▶ AIM OF THE EXERCISE:
Once every line below has been checked for "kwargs", give only the number of lines that have it.

----------

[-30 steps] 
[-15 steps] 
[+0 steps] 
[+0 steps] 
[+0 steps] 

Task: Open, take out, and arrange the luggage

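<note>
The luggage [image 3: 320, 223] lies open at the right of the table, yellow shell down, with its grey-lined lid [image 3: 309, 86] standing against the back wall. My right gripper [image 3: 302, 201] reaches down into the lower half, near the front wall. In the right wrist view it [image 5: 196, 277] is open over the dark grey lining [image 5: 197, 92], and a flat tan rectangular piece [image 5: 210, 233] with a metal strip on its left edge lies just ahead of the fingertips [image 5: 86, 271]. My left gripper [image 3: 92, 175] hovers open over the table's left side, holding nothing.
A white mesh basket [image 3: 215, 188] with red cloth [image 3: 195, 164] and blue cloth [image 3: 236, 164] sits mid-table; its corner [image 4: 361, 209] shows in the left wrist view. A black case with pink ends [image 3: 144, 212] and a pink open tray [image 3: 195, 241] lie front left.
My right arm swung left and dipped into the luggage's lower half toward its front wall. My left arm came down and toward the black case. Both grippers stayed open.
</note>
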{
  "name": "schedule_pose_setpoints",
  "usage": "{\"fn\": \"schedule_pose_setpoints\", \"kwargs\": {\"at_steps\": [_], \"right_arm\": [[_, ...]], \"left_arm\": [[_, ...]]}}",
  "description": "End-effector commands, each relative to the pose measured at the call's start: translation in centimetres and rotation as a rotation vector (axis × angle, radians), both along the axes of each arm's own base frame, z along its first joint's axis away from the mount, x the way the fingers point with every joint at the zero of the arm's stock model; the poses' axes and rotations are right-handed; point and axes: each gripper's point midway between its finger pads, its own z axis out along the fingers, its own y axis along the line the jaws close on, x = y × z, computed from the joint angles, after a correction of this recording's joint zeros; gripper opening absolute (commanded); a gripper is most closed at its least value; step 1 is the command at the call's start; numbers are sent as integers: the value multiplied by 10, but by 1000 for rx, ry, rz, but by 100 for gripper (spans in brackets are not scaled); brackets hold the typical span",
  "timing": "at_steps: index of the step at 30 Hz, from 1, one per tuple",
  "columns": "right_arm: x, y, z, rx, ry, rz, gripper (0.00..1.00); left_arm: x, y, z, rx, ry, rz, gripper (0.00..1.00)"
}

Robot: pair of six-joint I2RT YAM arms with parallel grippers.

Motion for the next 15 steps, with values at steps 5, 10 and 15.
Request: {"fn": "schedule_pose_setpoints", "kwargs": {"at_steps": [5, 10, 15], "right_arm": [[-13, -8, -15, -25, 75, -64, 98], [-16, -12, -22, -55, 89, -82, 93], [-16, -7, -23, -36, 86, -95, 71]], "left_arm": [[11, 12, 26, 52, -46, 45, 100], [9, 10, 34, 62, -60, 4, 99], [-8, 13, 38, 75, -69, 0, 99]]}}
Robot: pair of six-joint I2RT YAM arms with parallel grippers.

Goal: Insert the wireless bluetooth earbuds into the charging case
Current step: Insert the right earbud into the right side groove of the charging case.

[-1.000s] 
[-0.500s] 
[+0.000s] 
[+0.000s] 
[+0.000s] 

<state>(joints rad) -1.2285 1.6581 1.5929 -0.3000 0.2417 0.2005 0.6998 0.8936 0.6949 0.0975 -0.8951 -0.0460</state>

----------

▶ TASK RESULT:
2